(Records from a dataset)
::::::::::

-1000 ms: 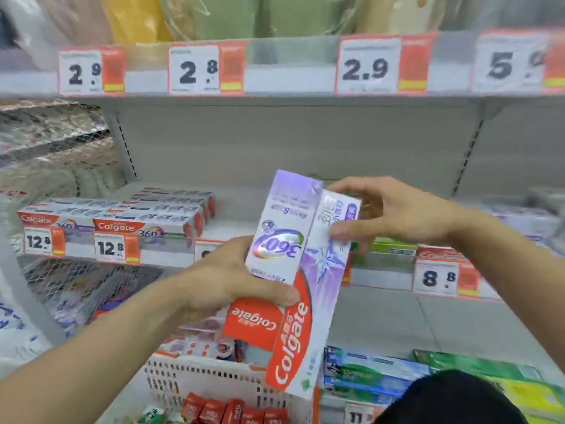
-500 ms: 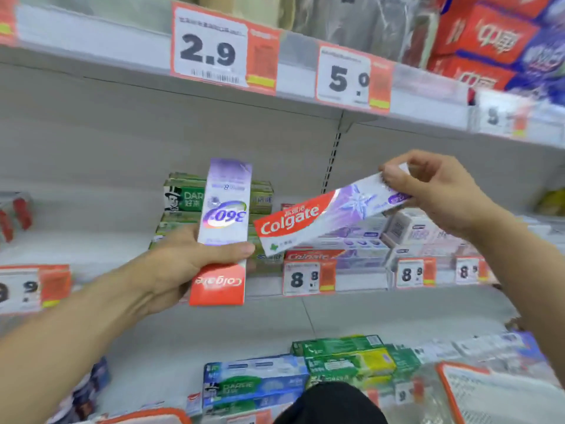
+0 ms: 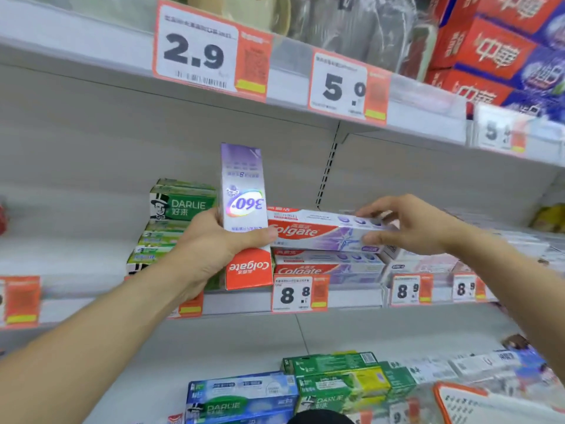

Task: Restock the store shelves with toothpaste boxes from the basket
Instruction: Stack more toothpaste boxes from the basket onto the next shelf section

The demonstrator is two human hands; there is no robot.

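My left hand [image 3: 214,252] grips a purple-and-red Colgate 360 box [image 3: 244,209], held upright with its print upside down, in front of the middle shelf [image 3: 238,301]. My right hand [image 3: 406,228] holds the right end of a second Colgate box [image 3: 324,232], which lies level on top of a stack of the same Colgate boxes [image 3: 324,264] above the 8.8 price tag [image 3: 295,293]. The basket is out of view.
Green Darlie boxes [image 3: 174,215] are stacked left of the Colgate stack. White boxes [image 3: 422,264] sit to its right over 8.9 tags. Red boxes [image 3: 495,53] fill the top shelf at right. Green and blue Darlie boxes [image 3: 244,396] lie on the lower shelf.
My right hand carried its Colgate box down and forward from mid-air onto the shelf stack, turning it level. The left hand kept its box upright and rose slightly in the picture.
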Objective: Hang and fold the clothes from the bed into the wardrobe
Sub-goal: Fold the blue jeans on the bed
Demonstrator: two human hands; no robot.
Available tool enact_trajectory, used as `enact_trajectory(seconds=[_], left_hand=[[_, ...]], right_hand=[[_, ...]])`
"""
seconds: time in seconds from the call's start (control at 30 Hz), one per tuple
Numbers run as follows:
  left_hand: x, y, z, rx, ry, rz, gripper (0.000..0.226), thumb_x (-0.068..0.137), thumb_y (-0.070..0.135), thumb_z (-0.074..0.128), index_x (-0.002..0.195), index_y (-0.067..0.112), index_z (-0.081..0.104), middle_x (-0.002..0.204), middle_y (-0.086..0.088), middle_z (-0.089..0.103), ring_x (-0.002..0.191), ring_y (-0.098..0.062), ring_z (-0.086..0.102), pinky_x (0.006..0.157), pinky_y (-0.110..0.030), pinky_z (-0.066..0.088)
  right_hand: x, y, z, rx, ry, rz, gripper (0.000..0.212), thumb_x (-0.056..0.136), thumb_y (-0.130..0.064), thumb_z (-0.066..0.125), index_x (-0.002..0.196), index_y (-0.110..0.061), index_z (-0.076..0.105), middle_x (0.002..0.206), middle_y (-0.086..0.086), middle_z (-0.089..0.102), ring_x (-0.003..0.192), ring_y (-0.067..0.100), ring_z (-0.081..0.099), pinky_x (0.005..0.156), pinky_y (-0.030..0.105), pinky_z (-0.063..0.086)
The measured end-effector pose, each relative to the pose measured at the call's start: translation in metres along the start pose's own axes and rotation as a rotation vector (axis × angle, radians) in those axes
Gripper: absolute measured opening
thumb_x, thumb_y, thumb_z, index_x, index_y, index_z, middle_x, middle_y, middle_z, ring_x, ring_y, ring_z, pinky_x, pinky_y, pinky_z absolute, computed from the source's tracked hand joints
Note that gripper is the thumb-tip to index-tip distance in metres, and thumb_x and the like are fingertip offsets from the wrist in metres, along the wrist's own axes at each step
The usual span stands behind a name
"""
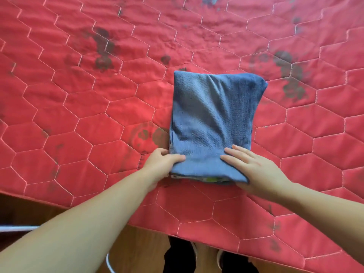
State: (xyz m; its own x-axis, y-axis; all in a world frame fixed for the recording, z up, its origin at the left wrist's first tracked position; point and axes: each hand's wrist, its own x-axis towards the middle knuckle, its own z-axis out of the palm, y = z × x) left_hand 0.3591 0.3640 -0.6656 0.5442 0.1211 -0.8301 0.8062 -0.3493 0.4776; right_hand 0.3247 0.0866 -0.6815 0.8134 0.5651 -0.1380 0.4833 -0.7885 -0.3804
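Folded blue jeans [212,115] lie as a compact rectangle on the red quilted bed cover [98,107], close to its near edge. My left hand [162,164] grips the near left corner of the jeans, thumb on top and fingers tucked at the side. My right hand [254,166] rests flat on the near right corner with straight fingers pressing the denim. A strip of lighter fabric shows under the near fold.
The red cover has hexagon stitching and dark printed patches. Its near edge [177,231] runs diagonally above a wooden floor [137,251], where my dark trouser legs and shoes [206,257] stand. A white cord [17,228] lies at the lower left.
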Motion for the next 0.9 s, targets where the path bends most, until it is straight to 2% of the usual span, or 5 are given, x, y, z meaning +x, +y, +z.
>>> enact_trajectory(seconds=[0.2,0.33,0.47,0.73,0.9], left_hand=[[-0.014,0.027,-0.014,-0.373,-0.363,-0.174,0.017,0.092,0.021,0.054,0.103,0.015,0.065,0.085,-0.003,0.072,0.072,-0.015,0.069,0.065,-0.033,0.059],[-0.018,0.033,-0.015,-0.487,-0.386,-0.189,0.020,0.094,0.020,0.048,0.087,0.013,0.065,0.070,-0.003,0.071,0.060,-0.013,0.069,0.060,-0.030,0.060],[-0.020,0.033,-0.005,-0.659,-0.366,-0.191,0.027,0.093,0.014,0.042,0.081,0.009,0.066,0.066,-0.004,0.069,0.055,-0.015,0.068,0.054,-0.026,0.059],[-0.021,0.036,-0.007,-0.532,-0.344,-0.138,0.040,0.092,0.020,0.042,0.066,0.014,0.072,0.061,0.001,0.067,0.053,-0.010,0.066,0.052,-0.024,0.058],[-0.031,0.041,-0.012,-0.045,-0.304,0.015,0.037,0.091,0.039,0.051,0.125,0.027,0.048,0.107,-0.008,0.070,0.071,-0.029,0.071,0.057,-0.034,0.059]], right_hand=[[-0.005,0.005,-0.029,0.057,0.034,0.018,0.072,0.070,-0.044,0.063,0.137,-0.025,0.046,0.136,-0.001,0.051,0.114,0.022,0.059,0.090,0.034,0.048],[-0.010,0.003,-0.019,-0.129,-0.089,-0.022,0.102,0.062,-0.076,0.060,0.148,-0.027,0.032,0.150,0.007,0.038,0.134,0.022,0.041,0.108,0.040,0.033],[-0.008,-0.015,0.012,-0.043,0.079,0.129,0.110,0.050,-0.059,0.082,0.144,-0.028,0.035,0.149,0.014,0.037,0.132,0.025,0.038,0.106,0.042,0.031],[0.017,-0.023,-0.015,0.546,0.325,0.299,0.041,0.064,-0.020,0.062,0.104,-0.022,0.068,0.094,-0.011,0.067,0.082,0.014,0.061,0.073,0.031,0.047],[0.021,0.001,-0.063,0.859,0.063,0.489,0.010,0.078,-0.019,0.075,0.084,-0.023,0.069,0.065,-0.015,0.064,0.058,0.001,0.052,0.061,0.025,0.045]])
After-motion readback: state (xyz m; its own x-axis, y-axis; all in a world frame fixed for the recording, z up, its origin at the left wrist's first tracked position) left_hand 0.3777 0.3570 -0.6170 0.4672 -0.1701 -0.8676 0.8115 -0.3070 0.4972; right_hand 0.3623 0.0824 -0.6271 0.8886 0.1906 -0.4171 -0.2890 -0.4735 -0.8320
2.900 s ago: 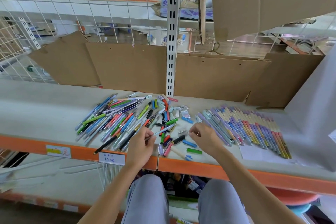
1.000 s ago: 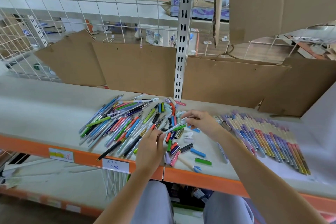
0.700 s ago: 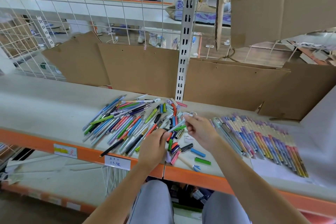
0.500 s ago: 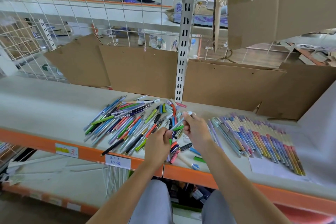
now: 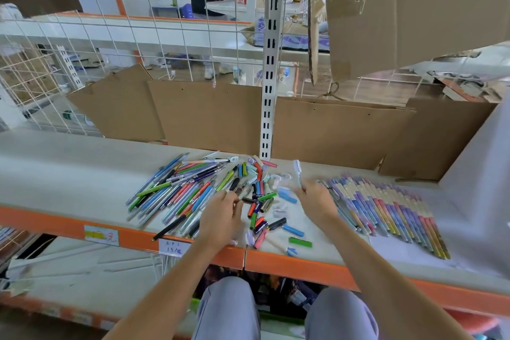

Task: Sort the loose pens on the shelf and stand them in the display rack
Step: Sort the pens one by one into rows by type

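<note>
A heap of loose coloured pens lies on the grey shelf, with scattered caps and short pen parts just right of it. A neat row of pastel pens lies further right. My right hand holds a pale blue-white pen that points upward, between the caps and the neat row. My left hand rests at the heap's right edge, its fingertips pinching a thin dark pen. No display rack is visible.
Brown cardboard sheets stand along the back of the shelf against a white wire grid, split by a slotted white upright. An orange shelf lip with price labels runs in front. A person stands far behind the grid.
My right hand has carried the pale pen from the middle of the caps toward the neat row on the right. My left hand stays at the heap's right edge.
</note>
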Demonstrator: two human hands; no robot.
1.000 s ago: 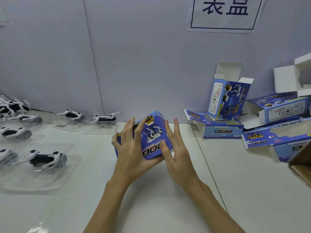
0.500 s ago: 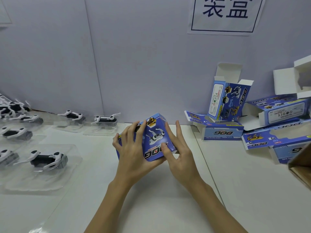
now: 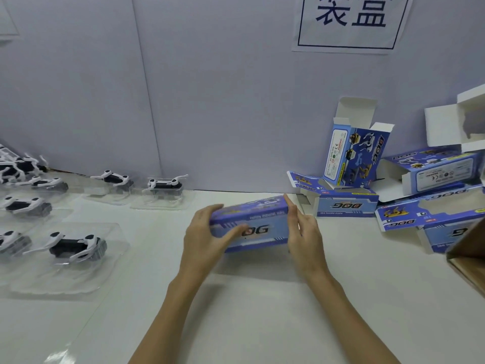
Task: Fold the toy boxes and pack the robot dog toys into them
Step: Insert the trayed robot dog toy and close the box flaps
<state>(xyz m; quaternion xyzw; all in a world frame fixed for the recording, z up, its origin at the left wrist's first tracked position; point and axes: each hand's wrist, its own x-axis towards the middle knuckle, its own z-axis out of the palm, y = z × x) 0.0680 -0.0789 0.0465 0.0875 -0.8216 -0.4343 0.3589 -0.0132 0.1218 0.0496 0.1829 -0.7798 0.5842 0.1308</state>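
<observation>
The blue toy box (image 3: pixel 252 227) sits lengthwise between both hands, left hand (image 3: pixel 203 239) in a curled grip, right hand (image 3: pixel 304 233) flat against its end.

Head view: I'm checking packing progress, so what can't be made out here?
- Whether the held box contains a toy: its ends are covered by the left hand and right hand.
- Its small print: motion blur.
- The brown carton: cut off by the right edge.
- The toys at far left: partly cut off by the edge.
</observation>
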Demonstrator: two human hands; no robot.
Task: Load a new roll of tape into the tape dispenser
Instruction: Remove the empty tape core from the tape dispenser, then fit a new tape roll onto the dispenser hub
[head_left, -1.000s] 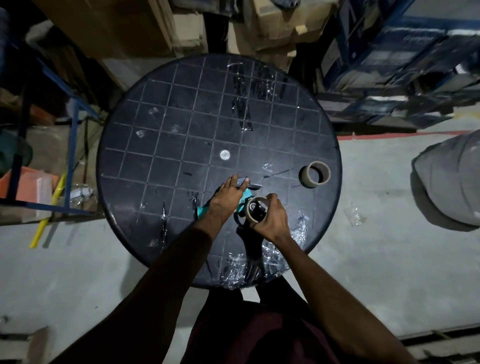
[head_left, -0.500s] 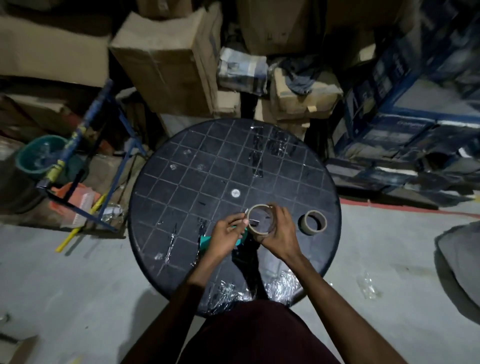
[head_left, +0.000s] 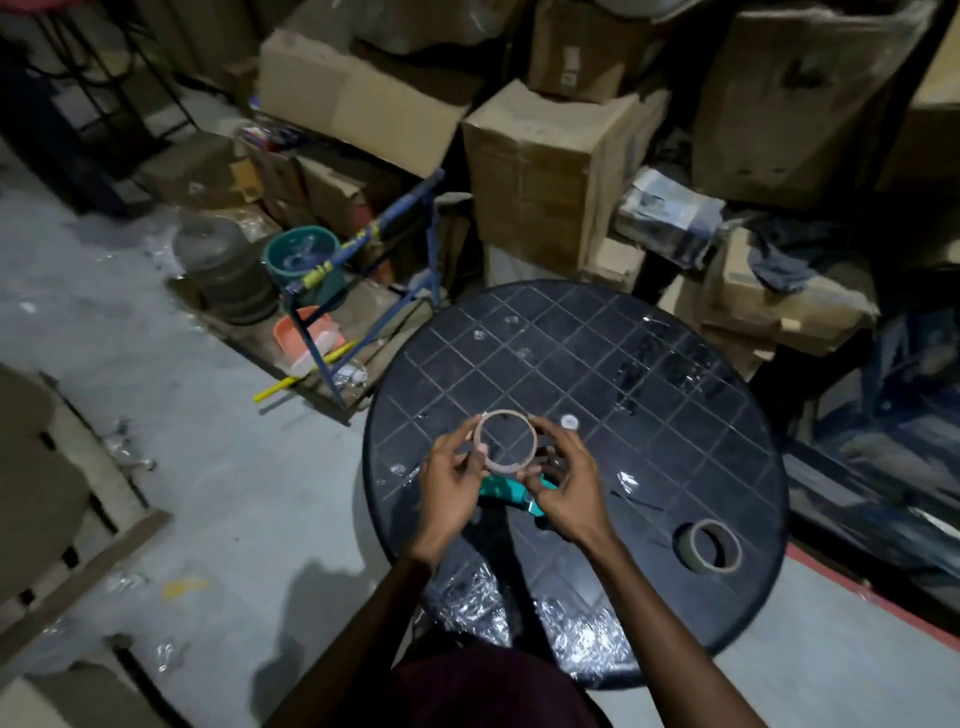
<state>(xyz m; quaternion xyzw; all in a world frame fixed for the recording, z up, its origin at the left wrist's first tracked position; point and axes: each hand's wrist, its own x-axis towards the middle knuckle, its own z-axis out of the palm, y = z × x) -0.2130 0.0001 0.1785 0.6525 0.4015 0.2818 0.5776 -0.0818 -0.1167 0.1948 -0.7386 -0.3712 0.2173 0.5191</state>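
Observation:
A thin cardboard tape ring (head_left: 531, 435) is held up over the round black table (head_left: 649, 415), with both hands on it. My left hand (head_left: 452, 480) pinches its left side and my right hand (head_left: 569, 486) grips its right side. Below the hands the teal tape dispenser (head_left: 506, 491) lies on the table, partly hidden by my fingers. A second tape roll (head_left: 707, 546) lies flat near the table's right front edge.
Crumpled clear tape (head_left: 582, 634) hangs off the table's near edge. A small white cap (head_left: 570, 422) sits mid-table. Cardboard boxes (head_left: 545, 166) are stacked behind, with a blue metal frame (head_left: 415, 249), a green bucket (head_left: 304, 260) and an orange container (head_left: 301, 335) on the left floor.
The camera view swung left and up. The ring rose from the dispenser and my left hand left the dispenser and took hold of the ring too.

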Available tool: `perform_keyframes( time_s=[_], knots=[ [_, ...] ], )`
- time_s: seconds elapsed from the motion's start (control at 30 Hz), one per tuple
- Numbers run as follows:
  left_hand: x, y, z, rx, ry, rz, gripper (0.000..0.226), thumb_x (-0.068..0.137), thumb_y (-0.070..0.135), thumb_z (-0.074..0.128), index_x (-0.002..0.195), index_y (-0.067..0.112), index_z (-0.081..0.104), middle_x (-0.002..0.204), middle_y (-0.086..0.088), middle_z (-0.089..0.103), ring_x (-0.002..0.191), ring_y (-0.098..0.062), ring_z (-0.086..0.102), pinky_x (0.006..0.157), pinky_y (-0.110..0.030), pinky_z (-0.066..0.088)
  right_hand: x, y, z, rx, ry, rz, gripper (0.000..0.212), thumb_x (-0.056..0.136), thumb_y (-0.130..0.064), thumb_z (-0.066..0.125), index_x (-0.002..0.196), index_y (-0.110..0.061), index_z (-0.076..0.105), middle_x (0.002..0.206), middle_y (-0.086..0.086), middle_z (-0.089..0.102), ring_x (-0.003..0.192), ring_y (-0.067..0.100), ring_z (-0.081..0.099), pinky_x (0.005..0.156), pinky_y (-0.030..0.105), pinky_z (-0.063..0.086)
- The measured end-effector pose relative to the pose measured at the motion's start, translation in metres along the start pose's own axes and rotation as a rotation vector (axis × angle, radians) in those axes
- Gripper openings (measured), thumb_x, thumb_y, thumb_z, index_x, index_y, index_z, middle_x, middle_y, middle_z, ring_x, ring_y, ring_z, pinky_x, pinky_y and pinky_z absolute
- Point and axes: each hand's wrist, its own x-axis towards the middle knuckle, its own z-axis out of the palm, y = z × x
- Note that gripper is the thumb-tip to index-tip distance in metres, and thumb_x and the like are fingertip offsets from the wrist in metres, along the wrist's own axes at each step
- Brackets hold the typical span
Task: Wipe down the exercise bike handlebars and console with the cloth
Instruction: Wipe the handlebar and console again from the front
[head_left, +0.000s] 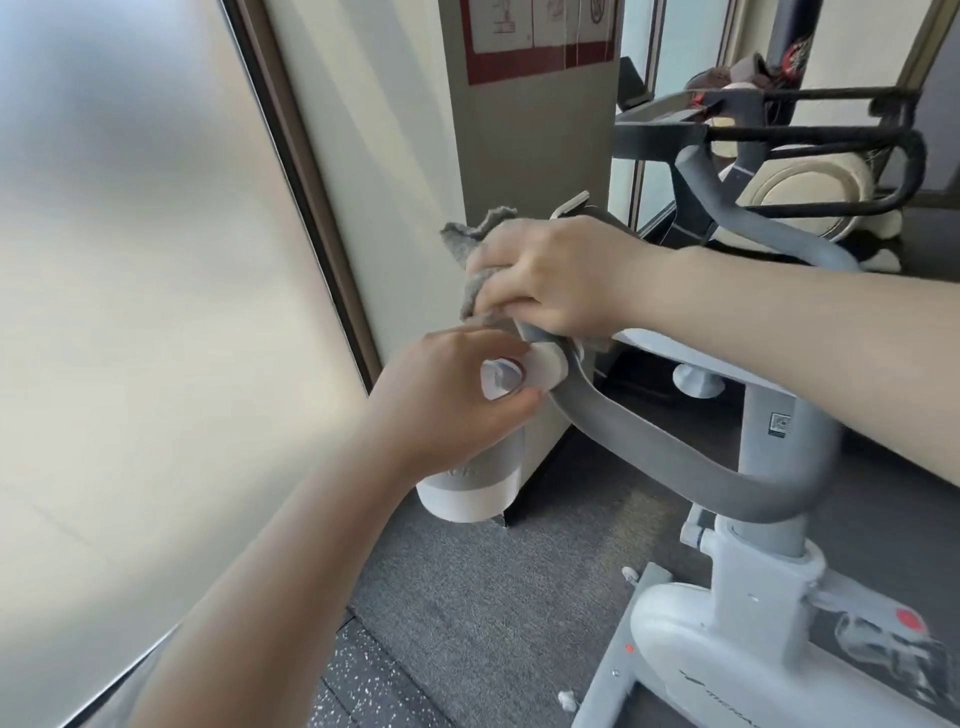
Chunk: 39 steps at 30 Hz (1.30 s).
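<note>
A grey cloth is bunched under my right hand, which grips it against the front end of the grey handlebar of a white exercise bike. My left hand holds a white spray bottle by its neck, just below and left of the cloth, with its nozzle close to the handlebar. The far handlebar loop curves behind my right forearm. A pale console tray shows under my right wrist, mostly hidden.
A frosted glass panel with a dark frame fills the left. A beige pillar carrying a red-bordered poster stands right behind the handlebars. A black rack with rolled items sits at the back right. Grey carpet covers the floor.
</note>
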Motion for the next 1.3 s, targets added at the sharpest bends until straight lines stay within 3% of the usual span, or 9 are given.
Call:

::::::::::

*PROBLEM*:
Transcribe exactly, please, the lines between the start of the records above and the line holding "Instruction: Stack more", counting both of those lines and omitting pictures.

*RESPONSE*:
-1000 ms: 
-500 ms: 
+0 ms: 

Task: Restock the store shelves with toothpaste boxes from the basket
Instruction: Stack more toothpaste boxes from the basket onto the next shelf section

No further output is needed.